Pour gérer correctement les modifications requises par le délai d'application en 2019, les entreprises devraient agir le plus tôt possible. Prendre les devants sera particulièrement important pour les petites et moyennes entreprises, car celles-ci peuvent avoir besoin de plus de temps pour identifier les ressources dont elles disposent et celles qui leur manquent pour répondre à toutes les nouvelles exigences de l'ISO.

La nouvelle version de la norme ISO 13485 aura un impact vaste et profond sur les procédures et processus de gestion de la qualité des fabricants. L'ISO 13485:2016 induit des changements significatifs sur les points suivants :

• Contrôle de documentation
• Responsabilités du management
• Gestion des ressources
• Réalisation du produit et contrôles de conception
• Mesure, analyse et amélioration
• Gestion des risques

Nous aborderons certaines de ces évolutions dans un futur article du blog, mais si vous souhaitez vous y plonger tout de suite, téléchargez notre livre blanc sur l'ISO 13485:2016.

Prévoir efficacement une mise en application complète

Chaque fabricant de matériel médical a ses propres problèmes à résoudre pour lancer un projet d'application ISO 13485:2016 efficace, mais les étapes suivantes font partie d'une approche générale que toute entreprise peut adopter pour diriger son projet de mise en application :

• Identifier les ressources nécessaires pour appliquer la nouvelle norme, actualiser les procédures, les formations et la structure du personnel pour s'assurer que les ressources sont en place. Encore une fois, jetez un œil à notre livre blanc de 13 pages concernant les modifications.
• Aller au-devant des délais et des exigences et problèmes de transition avec votre organisme certificateur, le plus tôt possible.
• Faire un plan. Élaborer un programme de qualité qui contient tout ce qui doit être accompli pendant la période de transition, en sachant que tout prend plus de temps que prévu.
• S'assurer que toutes les équipes nécessaires sont formées à la nouvelle version de la norme ainsi qu'au propre plan qualité de l'entreprise.
• Si nécessaire, effectuer une analyse des lacunes, en interne ou avec l'aide d'un consultant extérieur tel qu'Emergo, pour déterminer quelles sont les modifications à apporter à votre système qualité ISO 13485 actuel pour s'aligner sur les nouvelles exigences.
• S'assurer que tous les audits internes à venir du système qualité intègrent les modifications requises par l'ISO 13485:2016.

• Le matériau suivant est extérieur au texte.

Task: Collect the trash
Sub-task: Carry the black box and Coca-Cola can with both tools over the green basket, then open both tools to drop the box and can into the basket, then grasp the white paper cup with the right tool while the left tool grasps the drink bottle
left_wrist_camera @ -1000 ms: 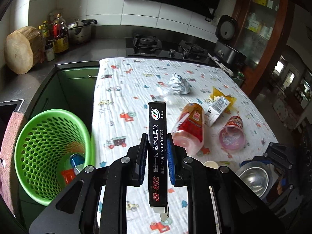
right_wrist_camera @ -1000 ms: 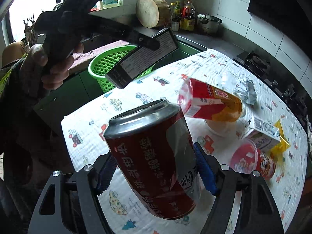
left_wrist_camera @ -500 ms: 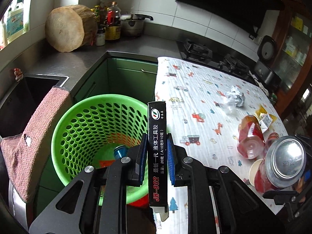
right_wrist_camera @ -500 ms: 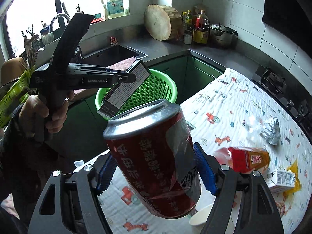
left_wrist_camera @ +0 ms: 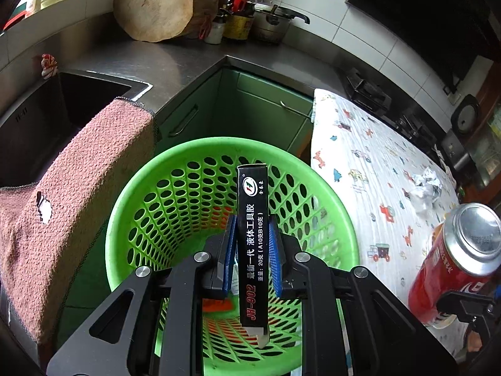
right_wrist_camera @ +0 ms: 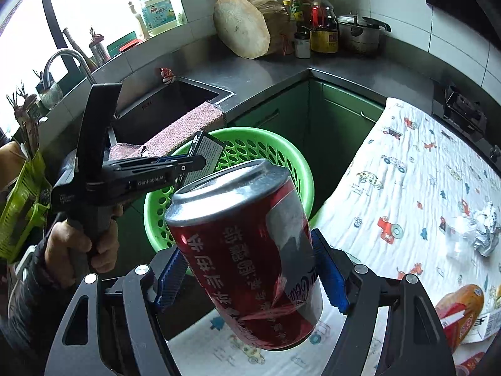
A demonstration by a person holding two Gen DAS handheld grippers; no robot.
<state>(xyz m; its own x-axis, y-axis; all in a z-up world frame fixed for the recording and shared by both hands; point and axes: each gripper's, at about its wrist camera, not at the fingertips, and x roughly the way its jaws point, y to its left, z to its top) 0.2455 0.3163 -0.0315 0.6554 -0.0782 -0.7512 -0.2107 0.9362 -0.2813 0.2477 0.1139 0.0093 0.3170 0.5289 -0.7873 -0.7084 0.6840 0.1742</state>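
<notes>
Left wrist: left tool (left_wrist_camera: pixel 252 253) clamps black glue box (left_wrist_camera: pixel 252 235) over green basket (left_wrist_camera: pixel 175 194); right tool (right_wrist_camera: pixel 250 277) grips red can (right_wrist_camera: pixel 247 250).

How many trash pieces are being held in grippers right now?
2: a black box in the left gripper over the green basket, and a red can in the right gripper beside the basket.

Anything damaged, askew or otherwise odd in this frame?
Yes: the pink towel draped over the sink edge has a ragged hole. On the printed tablecloth, an orange-labelled bottle lies on its side beside crumpled foil. The red soda can is held tilted.
</notes>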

Ne pas tergiverser. N'attendez pas pour commencer à travailler avec votre organisme certificateur

Comme indiqué par Emergo en janvier 2016, en raison de la pression des autorités de réglementation européennes, le secteur des organismes de certification européens délivre désormais moins de certificats de marquage CE et effectue davantage d'audits ISO 13485 approfondis. En effet, cette pression a réellement eu un impact important, et certains organismes refusent de nouveaux clients, laissant donc le probable pic de demandes à assumer par un plus petit nombre d'acteurs, au fur et à mesure que le délai de mise en application s'approchera.